=== Action item ===
Transcribe the listing underneath, keeping each word exact and omitting the images.
========================================================================
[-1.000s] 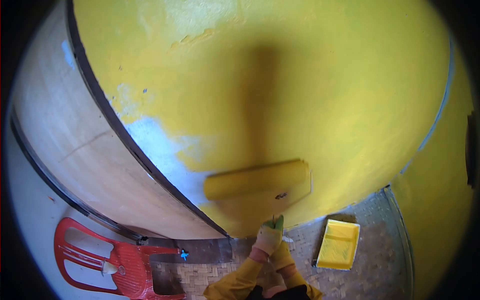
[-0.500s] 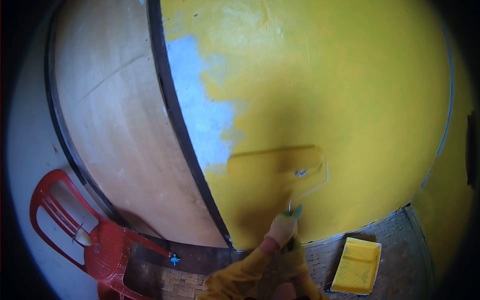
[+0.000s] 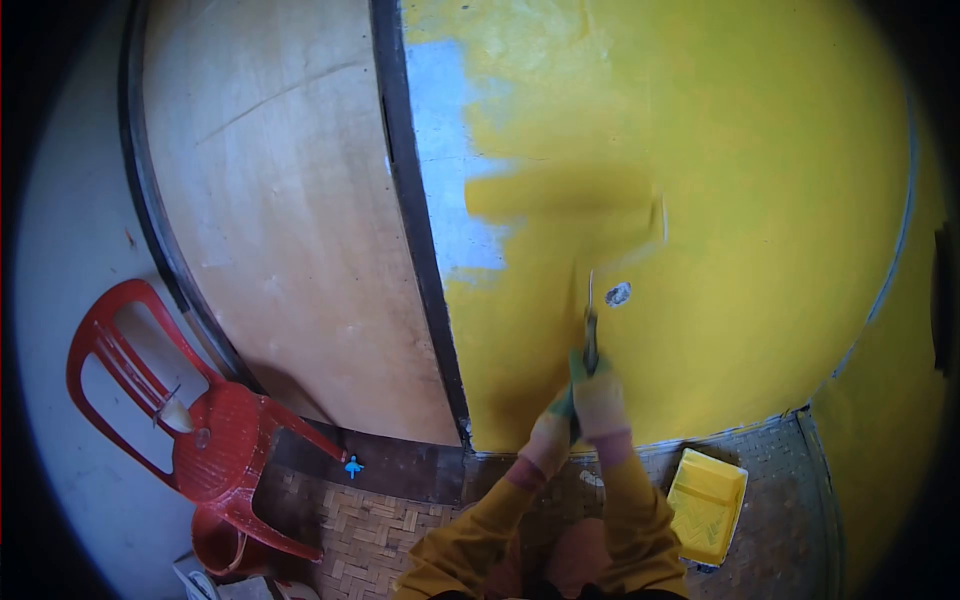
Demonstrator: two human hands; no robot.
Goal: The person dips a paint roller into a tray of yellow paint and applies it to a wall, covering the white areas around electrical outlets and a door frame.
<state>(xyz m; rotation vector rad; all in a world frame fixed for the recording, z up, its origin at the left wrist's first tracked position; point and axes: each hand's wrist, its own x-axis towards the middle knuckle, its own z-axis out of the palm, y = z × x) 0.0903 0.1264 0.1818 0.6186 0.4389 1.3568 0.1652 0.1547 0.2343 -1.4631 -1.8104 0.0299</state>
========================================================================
=== Solution below ===
[-1.000s] 
[-0.500s] 
[+0.000s] 
Demonstrator: two human hands; no robot.
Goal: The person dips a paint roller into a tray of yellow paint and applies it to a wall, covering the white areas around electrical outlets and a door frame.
<state>(xyz m; rotation vector rad; all in a world frame fixed for the recording, z up, its origin at the left wrist's first tracked position; point and axes: each hand's wrist, its own x-axis towards the middle knuckle, its own z-axis out of the palm, y = z × x) 0.0903 0.1264 0.1818 0.6186 0.4389 1.3568 0.1652 0.1547 0.2343 -1.4631 -1.8104 0.0299</state>

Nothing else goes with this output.